- _Problem statement_
Retype each line below precisely.

- _Available data_
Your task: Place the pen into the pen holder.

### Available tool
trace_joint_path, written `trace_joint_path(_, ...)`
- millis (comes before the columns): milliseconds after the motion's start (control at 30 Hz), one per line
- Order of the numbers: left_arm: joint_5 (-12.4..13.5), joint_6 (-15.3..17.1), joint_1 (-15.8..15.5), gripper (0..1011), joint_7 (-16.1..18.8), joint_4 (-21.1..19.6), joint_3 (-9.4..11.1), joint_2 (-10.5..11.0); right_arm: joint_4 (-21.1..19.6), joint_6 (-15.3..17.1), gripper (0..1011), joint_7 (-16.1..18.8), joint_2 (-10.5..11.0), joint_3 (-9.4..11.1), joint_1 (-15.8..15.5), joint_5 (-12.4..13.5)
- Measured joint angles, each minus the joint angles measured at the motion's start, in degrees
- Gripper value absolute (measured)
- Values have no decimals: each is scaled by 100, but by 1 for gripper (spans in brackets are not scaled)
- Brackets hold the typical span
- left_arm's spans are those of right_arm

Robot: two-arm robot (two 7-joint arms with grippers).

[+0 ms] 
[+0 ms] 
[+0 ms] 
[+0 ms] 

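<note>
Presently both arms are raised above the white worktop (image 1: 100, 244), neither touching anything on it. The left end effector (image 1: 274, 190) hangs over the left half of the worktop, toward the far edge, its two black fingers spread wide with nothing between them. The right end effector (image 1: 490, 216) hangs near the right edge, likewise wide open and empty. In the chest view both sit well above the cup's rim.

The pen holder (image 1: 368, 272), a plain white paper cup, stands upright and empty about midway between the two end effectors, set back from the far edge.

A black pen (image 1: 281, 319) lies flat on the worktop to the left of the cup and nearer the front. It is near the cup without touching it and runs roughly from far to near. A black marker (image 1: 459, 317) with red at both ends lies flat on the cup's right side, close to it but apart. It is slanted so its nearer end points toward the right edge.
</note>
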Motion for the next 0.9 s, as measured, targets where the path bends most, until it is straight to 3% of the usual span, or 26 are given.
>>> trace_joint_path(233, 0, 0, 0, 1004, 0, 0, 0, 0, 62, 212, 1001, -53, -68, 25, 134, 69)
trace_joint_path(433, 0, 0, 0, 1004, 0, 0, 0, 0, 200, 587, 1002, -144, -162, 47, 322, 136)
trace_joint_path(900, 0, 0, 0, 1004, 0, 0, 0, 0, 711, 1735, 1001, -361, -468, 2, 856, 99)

- _Result for this exercise_
Your task: Place the pen into the pen holder.

### Available tool
trace_joint_path, written `trace_joint_path(_, ...)`
- millis (comes before the columns): milliseconds after the motion's start (control at 30 Hz), one per line
- Order of the numbers: left_arm: joint_5 (-12.4..13.5), joint_6 (-15.3..17.1), joint_1 (-15.8..15.5), gripper (0..1011), joint_7 (-16.1..18.8), joint_4 (-21.1..19.6), joint_3 (-9.4..11.1), joint_2 (-10.5..11.0); right_arm: joint_4 (-21.1..19.6), joint_6 (-15.3..17.1), gripper (0..1011), joint_7 (-16.1..18.8), joint_2 (-10.5..11.0), joint_3 (-9.4..11.1), joint_1 (-15.8..15.5), joint_5 (-12.4..13.5)
- Measured joint angles, each minus the joint angles measured at the motion's start, in degrees
- Gripper value absolute (measured)
- Values have no decimals: each is scaled by 100, but by 1 for gripper (spans in brackets are not scaled)
- Brackets hold the typical span
- left_arm's spans are those of right_arm

Robot: two-arm robot (two 7-joint arms with grippers).

[+0 ms] 
[+0 ms] 
[+0 ms] 
[+0 ms] 

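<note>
Presently both arms are raised above the white worktop (image 1: 100, 244), neither touching anything on it. The left end effector (image 1: 274, 190) hangs over the left half of the worktop, toward the far edge, its two black fingers spread wide with nothing between them. The right end effector (image 1: 490, 216) hangs near the right edge, likewise wide open and empty. In the chest view both sit well above the cup's rim.

The pen holder (image 1: 368, 272), a plain white paper cup, stands upright and empty about midway between the two end effectors, set back from the far edge.

A black pen (image 1: 281, 319) lies flat on the worktop to the left of the cup and nearer the front. It is near the cup without touching it and runs roughly from far to near. A black marker (image 1: 459, 317) with red at both ends lies flat on the cup's right side, close to it but apart. It is slanted so its nearer end points toward the right edge.
</note>
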Motion for the next 0.9 s, as measured, targets where the path bends most, until it is straight to 3% of the usual span, or 26 are given.
>>> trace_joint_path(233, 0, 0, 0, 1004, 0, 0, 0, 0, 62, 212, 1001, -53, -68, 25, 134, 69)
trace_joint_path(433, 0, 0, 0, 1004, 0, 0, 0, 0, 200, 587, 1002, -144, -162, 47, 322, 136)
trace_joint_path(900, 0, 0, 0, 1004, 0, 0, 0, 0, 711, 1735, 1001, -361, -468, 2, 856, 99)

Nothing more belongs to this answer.